A third hallmark of Osborne's approach to painting emerges in this exhibition - she combines abstraction and realism naturally, effortlessly, and logically. This is perhaps most evident in the boldly brushed, reductive landscapes and seascapes painted early in this decade, pictures such as Blaze III, Oracle I, and Slea Head.
These are all motifs from nature, and Osborne hasn't obscured that fact. However, by reducing scenes to interlocking planes of Fauve-hot, expressionist hues, she imparts to nature a jazzier alternative personality.
"Fauve-hot" characterizes the saturated intensity of her pigments; it doesn't imply that she also adopts the expressionist feverishness of that early modern movement. She's closer to Matisse, who could be coolly analytical and exuberantly colorful at the same time, and without seeming to contradict himself.
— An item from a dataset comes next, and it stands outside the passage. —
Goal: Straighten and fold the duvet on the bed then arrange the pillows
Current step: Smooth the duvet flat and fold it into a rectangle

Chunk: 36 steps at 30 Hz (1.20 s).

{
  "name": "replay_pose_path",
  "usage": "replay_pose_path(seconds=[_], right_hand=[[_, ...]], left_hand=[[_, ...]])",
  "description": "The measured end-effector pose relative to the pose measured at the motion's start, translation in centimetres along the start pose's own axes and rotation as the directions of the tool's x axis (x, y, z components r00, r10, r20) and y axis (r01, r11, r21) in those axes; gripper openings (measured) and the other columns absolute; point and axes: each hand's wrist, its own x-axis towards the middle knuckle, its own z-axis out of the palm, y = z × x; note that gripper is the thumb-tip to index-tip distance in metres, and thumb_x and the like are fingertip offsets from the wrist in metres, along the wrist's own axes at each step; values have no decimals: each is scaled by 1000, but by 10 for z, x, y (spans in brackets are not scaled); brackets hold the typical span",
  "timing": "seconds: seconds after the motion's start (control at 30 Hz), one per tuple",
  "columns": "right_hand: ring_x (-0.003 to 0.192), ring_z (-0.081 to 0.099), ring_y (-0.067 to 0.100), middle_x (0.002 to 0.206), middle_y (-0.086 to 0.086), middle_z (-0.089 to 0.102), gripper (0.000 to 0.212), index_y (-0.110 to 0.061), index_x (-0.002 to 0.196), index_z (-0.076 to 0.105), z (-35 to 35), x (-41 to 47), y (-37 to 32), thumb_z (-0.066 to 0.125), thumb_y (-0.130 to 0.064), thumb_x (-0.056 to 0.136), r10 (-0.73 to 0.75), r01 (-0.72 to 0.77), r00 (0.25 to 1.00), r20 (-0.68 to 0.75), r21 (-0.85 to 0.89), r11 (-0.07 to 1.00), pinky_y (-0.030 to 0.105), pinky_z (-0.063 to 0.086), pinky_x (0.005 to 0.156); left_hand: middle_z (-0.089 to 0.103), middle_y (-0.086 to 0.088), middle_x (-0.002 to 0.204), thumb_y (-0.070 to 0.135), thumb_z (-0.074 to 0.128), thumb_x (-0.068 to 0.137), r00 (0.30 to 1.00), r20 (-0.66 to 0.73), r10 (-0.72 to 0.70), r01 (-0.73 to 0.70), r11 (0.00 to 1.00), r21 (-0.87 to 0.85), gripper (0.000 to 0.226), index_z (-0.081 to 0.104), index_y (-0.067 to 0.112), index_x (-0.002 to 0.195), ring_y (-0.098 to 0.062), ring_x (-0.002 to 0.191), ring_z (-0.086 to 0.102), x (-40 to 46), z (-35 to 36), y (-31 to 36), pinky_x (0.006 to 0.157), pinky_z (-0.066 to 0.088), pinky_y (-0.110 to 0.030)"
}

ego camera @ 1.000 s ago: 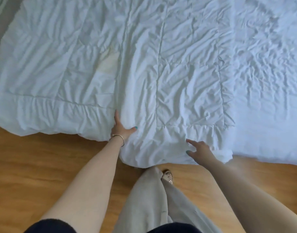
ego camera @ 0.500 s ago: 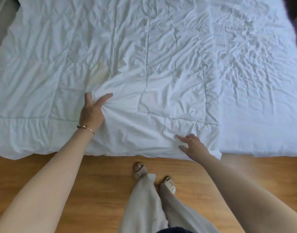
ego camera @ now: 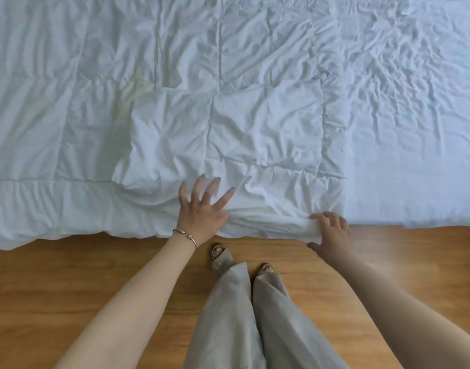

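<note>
Head view, looking down: I see the left hand (ego camera: 201, 209) at lower centre of the frame, palm down on the duvet (ego camera: 228, 123), its fingers straight and spread, pressing flat on the fabric just inside the near edge; a thin bracelet (ego camera: 184, 234) circles that wrist, and the forearm runs down to the lower left corner. The right hand (ego camera: 332, 233) lies right of centre at the duvet's near right corner; its fingers curl over the top of the rolled hem and the thumb sits below it, so it grips that corner. The duvet, white, quilted and creased, fills the upper left and centre of the frame; its near edge hangs just over the wooden floor (ego camera: 68, 288), and its right edge runs up the frame right of centre. Beyond that edge, at upper right, I see the wrinkled sheet (ego camera: 415, 129) lying bare. Bare floor spans the lower frame on both sides; my trousers (ego camera: 241, 323) and sandalled feet stand at lower centre, close to the duvet's edge.
</note>
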Motion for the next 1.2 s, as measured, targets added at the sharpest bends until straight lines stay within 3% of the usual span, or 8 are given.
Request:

This dichotomy is even more apparent in Osborne's female nudes, which are as objectified and desexualized as Tom Wesselman's Pop interpretations of this classic genre.
Curator Cozzolino has installed the show thematically, and roughly chronologically, so one can follow Osborne's evolution from a nominal realist - again, the elaborate self-portrait called The Studio is instructive - to a painter for whom abstraction plays an increasingly important role.
As the paintings become more abstracted, her palette becomes correspondingly more electric, reaching a climactic intensity in the landscapes and seascapes from the mid-1990s into this decade.
This progression seems entirely natural; there aren't any abrupt stylistic or conceptual transitions. Consequently, by the time the viewer reaches the end of the hanging, denoted by the ethereal White Pond, the hallucinogenic Payne's Grey, and the three Rothko-like Lux paintings, the sense of an adventurous journey is manifest.
Note, though, that the three Lux abstractions, horizontal bands of contrasting colors, preserve a landscape structure with distinct horizon lines.
One other recent painting, Homage to EA, is worth noting. It's a geometric checkerboard inside a solid-color border that honors the late Edna Andrade, a friend and mentor who died in 2008.
This image might seem anomalous until one recalls earlier works like Interior With Quilt and Tulips With Red in which strong patterning is a major component. Another link to Matisse, perhaps.
Osborne's art is subliminally autobiographical and meditative, particularly about the art-making life and the studio environment that makes it possible. For instance, several paintings, particularly Artist and Bridge, include partial views out her Old City studio window of the Benjamin Franklin Bridge, which was designed by Philadelphia architect Paul Cret (1876-1945), her biological father.
Such interior monologues occur in many of Osborne's paintings, but they don't impede one's enjoyment of her shimmering formalist harmonies and her solid sense of compositional design. One marvels at the pleasing balance between pictorial intelligence and disciplined sensuality. It will be interesting to see what the next chapters of her already distinguished career will produce.
Art: The Color of Light
"Elizabeth Osborne: The Color of Light" continues in the Hamilton building of the Pennsylvania Academy of the Fine Arts, Broad and Cherry Streets, through Sept. 20. Hours are 10 a.m. to 5 p.m. Tuesdays through Saturdays and 11 to 5 Sundays. Admission to special exhibitions (includes permanent collection) is $15 general, $12 for seniors and students with ID, and $8 for visitors 5 through 18. Information: 215-972-7600 or www.pafa.org.